■ WHAT YOU NEED TO DO:
Write the records out again exactly as they read, dropping any picture they hold.

■ GIVEN ENTRIES:
* * *

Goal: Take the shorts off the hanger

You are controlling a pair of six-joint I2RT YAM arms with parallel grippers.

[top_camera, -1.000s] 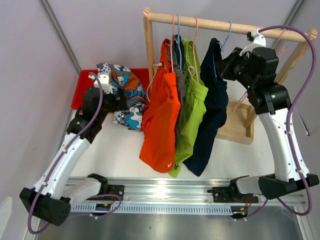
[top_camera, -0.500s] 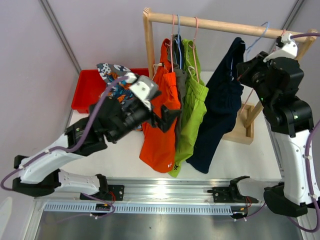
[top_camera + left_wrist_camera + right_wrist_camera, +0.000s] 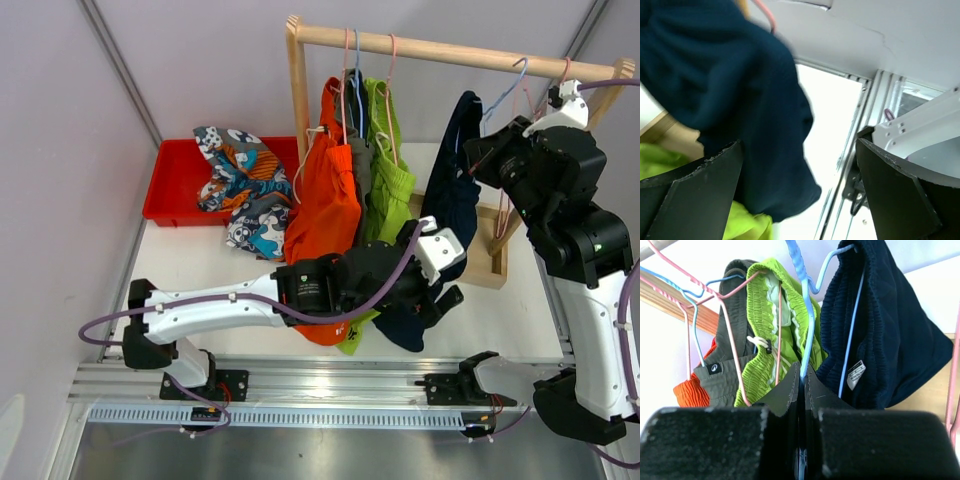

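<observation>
Pinching blue hanger [image 3: 811, 325] of navy shorts [image 3: 885, 335]: right end effector [image 3: 801, 372].

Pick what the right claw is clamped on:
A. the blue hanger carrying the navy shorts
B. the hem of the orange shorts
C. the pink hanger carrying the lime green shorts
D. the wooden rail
A: in the right wrist view the right claw is shut on the wire of the blue hanger, whose arms run into the waistband of the navy shorts.
</observation>
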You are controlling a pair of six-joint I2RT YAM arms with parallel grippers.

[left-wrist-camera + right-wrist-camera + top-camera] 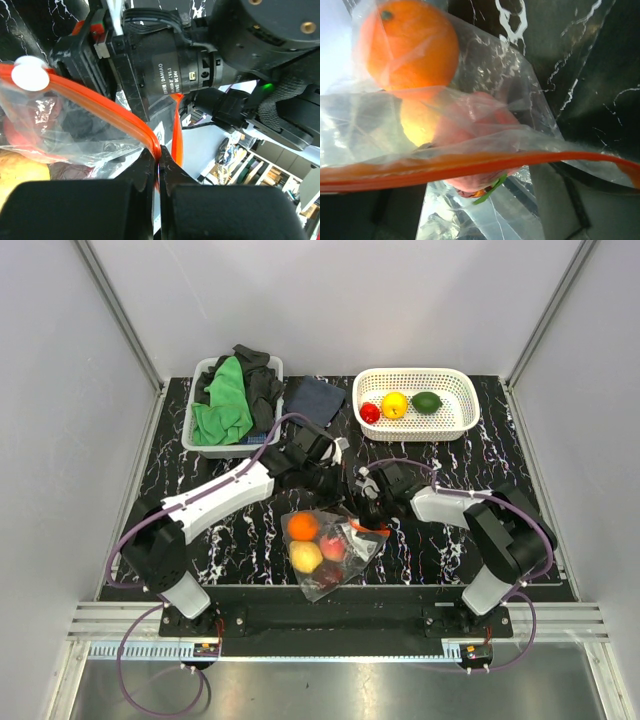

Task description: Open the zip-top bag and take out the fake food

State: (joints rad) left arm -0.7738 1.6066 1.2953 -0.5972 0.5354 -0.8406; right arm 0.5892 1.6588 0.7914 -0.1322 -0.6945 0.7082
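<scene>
Locate the zip-top bag (325, 550) at front centre of the black marbled worktop (250, 540), between the two arm bases, with the mouth end turned toward both hands; observe clear crinkled plastic lying on the surface. Identify fake food (302, 527) inside the bag: one orange piece, one pale yellow piece (306, 556), one pink-red piece (334, 548) and one dark piece (330, 576) nearest the front edge, all packed close together. Trace the red-orange zip strip (120, 117) along the mouth; find the white slider (30, 73) seated on the strip at upper left of the left wrist view. Confirm the left hand (159, 159) clenched on the zip strip, fingers pressed together with the strip pinched between the tips. Find the right hand (362, 500) at the bag mouth, directly facing the left hand; record its state as impossible to tell, for lack of a plain view of the fingertips. In the right wrist view, note the strip running side to side across the frame, with the orange, pale yellow and pink-red pieces behind the film. Find more fake food in the white perforated basket (452, 390) at rear right: red piece (369, 412), bright yellow piece (394, 405) and green piece (427, 402), side by side. Note a grey bin (205, 448) of green and black cloths (230, 400) at rear left; note a dark blue cloth (315, 400) just beside it.
</scene>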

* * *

■ WRITTEN SOLUTION:
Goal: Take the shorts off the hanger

You are controlling a pair of six-joint I2RT YAM arms with parallel grippers.

[top_camera, -1.000s] 
[top_camera, -0.500s] 
[top_camera + left_wrist_camera + right_wrist_camera, +0.000s] 

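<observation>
Pinching blue hanger [image 3: 811, 325] of navy shorts [image 3: 885, 335]: right end effector [image 3: 801, 372].

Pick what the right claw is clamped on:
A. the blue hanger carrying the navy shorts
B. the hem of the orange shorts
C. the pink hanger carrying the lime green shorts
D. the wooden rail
A: in the right wrist view the right claw is shut on the wire of the blue hanger, whose arms run into the waistband of the navy shorts.
</observation>
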You are controlling a pair of six-joint I2RT YAM arms with parallel grippers.

[left-wrist-camera + right-wrist-camera + top-camera] 

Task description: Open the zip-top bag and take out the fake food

State: (joints rad) left arm -0.7738 1.6066 1.2953 -0.5972 0.5354 -0.8406; right arm 0.5892 1.6588 0.7914 -0.1322 -0.6945 0.7082
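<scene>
Locate the zip-top bag (325, 550) at front centre of the black marbled worktop (250, 540), between the two arm bases, with the mouth end turned toward both hands; observe clear crinkled plastic lying on the surface. Identify fake food (302, 527) inside the bag: one orange piece, one pale yellow piece (306, 556), one pink-red piece (334, 548) and one dark piece (330, 576) nearest the front edge, all packed close together. Trace the red-orange zip strip (120, 117) along the mouth; find the white slider (30, 73) seated on the strip at upper left of the left wrist view. Confirm the left hand (159, 159) clenched on the zip strip, fingers pressed together with the strip pinched between the tips. Find the right hand (362, 500) at the bag mouth, directly facing the left hand; record its state as impossible to tell, for lack of a plain view of the fingertips. In the right wrist view, note the strip running side to side across the frame, with the orange, pale yellow and pink-red pieces behind the film. Find more fake food in the white perforated basket (452, 390) at rear right: red piece (369, 412), bright yellow piece (394, 405) and green piece (427, 402), side by side. Note a grey bin (205, 448) of green and black cloths (230, 400) at rear left; note a dark blue cloth (315, 400) just beside it.
</scene>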

With that, the exercise is finished.